Small children ran from mummy to mummy, inspecting and poking them before scampering away. One girl, about five years old, climbed up the side of a house-grave to join me on the edge of a roof, above the bustle below. The two of us sat in silence, bound by a kinship of awkwardness, of preferring to watch from above.
Agus spotted me up there and yelled, “Look, makes me think about how I’m going to be like this. This is going to be me, eh?”
Back at the house where we were staying, a four-year-old boy watched us eat bowls of rice. He popped his head up from behind a railing and squealed with delight when I made faces back. His mother told him to leave us alone, so he found a paintbrush. He moved through the courtyard and squatted next to a dried bamboo leaf on the ground. He began to brush it, fully concentrated, hitting all the crevices. If the tradition of the ma’nene’ continues, chances are he will grow up to do that to a body, perhaps one of the people that we met here in the village.
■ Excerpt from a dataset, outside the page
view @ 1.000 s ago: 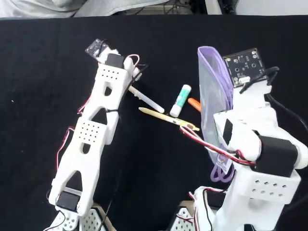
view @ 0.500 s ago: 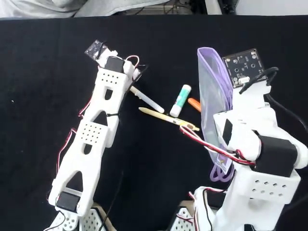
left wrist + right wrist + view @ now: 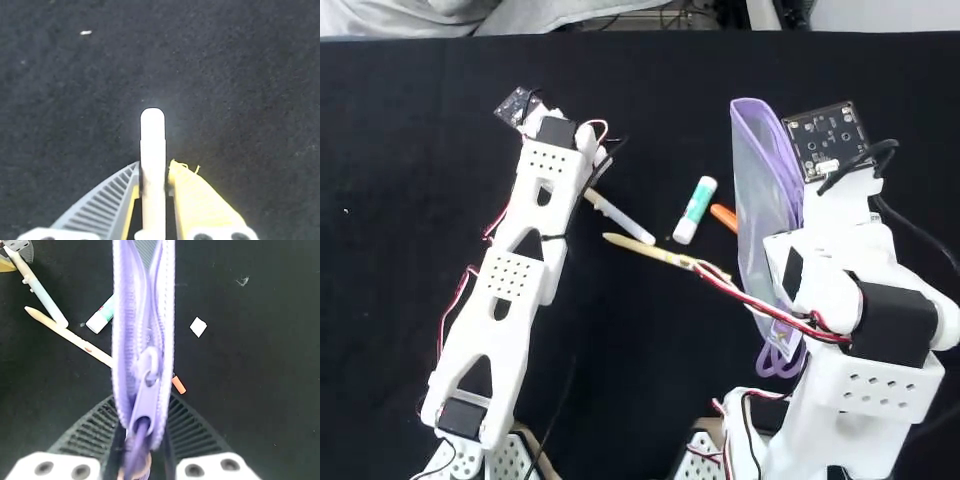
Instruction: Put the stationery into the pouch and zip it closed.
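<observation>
Clamped on the white pen (image 3: 152, 150), the left tool (image 3: 152, 172) has dragged it away from the pouch (image 3: 765, 200), which the right tool (image 3: 142, 440) grips upright. A glue stick (image 3: 694, 210) and pencil (image 3: 640, 248) lie between them on the black table (image 3: 420, 150), with pale cloth (image 3: 520, 15) beyond.

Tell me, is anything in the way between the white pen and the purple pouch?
Yes. The glue stick and the yellow pencil lie on the table between the white pen and the pouch. Carried above them, the pen would likely pass.
</observation>
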Robot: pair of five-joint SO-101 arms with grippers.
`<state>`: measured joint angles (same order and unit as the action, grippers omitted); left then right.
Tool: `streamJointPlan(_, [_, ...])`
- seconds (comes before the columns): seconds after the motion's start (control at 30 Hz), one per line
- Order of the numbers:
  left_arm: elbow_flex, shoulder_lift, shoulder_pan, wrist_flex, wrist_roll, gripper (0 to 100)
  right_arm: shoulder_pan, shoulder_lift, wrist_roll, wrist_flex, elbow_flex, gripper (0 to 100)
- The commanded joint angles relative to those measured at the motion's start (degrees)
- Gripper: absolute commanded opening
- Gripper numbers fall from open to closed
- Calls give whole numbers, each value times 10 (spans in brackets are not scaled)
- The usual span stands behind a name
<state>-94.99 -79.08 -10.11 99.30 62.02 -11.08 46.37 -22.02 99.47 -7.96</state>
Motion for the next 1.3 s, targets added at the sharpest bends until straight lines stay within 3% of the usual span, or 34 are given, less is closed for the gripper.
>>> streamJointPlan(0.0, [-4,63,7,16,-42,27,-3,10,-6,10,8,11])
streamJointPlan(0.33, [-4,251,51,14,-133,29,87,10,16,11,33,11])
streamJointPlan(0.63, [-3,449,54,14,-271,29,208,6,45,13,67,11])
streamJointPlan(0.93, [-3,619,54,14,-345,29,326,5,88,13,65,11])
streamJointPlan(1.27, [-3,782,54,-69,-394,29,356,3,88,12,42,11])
THE NEXT MORNING John Hans Tappi had been redressed in new clothes, a button-up black jacket with gold buttons and navy slacks. He was making a move today, to a new house-grave down the road, light blue and topped with a white cross. The decoration on the grave was a cultural mix: traditional symbols of the buffalo, but also the sacred heart of the Virgin Mary, photos of Jesus praying, and a full rendering of the Last Supper.
John Hans’s family propped him up and posed with him for one final picture in his new garb before placing him back in his coffin. They put his shiny black dress shoes next to his feet, and pulled blankets over him, tucking him in. Closing the lid, they polished the sides, and carried the coffin down the road on their shoulders, drumming and chanting as they went. That was the end of the excitement for John Hans, until three years later when he would emerge again.
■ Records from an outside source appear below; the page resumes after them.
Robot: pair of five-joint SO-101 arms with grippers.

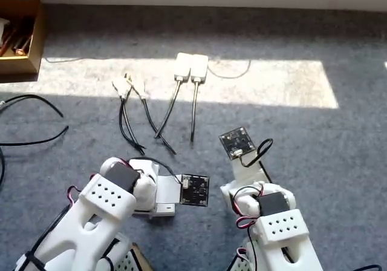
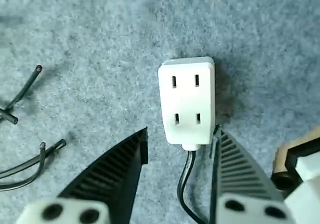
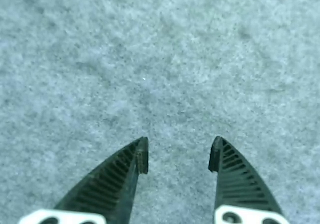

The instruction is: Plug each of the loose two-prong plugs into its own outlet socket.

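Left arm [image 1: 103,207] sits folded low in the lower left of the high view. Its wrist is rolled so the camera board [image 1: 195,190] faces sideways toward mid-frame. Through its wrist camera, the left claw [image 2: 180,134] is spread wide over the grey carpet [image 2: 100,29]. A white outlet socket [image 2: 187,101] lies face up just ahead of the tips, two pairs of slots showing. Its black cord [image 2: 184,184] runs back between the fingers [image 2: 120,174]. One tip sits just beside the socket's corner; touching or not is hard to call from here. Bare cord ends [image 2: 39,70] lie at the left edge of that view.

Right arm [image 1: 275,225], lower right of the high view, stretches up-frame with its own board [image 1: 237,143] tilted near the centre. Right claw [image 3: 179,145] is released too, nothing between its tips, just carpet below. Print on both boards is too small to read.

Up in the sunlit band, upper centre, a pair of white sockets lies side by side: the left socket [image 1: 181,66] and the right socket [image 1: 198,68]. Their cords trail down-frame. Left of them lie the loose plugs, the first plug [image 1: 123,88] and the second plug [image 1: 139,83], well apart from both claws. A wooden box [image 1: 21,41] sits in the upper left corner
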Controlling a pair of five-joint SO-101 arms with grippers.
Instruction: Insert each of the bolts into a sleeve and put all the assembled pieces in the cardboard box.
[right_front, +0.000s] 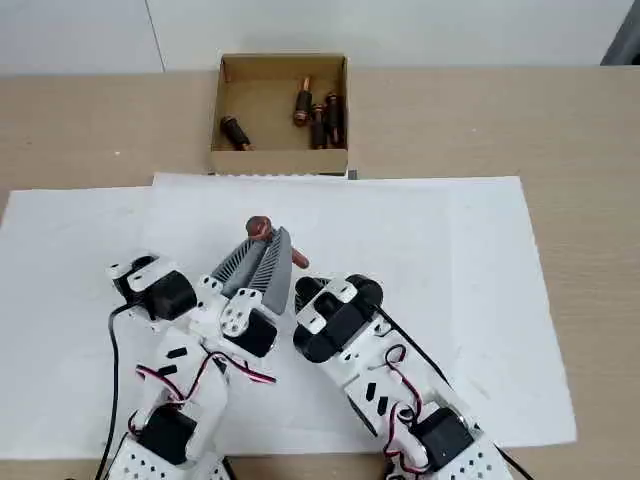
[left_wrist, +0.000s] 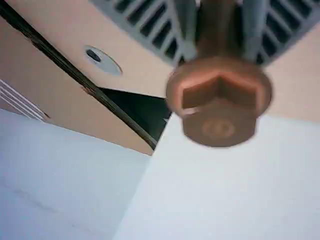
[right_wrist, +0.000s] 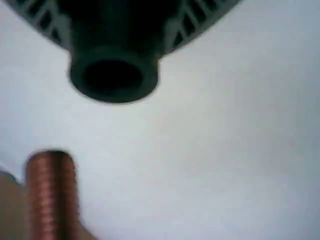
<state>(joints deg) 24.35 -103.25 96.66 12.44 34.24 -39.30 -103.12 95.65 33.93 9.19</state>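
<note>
My left gripper (right_front: 262, 250) is shut on a copper bolt (right_front: 262, 229) and holds it above the white paper. The left wrist view looks at the bolt's hex head (left_wrist: 218, 100) end-on, with grey fingers (left_wrist: 145, 20) either side of the shank. My right gripper (right_wrist: 115, 20) is shut on a black sleeve (right_wrist: 114, 75) whose open bore faces the camera. The bolt's threaded tip (right_wrist: 50, 195) lies a short way off from the sleeve's mouth, apart from it. In the high view the right arm (right_front: 335, 318) sits just right of the bolt's threaded end (right_front: 300, 261).
The cardboard box (right_front: 283, 160) stands at the far middle of the table and holds several assembled pieces (right_front: 320, 115). A large white paper sheet (right_front: 450, 260) covers the table under both arms.
</note>
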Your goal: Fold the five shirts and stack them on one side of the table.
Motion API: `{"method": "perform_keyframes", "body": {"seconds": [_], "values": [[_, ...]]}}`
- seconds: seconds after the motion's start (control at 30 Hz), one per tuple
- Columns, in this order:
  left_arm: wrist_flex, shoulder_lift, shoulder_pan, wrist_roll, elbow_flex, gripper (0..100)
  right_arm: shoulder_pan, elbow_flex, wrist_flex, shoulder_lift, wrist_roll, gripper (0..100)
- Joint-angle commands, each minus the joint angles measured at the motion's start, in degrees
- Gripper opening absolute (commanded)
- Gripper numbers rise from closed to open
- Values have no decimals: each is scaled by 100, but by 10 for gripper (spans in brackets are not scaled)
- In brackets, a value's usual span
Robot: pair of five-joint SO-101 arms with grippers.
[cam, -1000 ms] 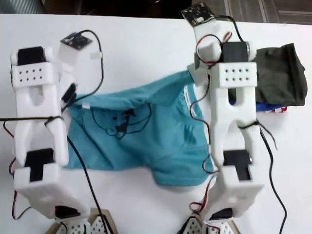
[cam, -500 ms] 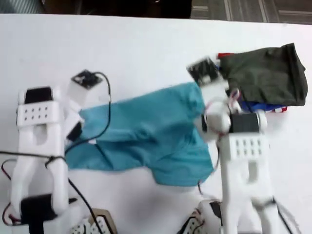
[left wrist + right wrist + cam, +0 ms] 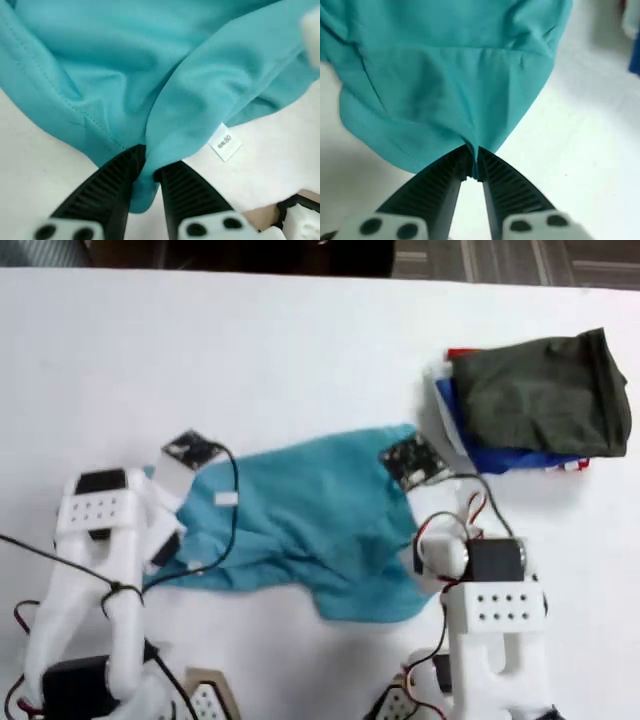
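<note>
At upper right, the dark green folded shirt (image 3: 545, 395) covered most of the blue, white and red folded shirts (image 3: 462, 435) beneath.

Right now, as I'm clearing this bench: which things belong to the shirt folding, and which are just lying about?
Part of the job: teal shirt, pinched by left gripper and right gripper; stack of folded shirts, dark green on top.
Not part of it: white table; arm cables.

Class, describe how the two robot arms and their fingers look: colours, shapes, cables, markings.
The left arm and right arm are white blocky shells with black motor blocks, panels dotted with small holes, and thin black and red cables. The left fingers and right fingers are black, tapered and ribbed, on white bases.
</note>
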Motion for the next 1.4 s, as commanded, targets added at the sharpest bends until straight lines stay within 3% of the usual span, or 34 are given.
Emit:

As I loaded the SUV, Agus remarked, “You know there is a body in that house?” He pointed to the Torajan house next door to the one we had been sleeping in, all of ten feet away. The family had been waiting to see how we’d react before telling us about a woman called Sanda, a seventy-year-old who had died two weeks earlier.
“Do you want to see her?” Agus asked.
I gave a slow nod: somehow, it made perfect sense that we had been snoozing corpse-adjacent our entire stay.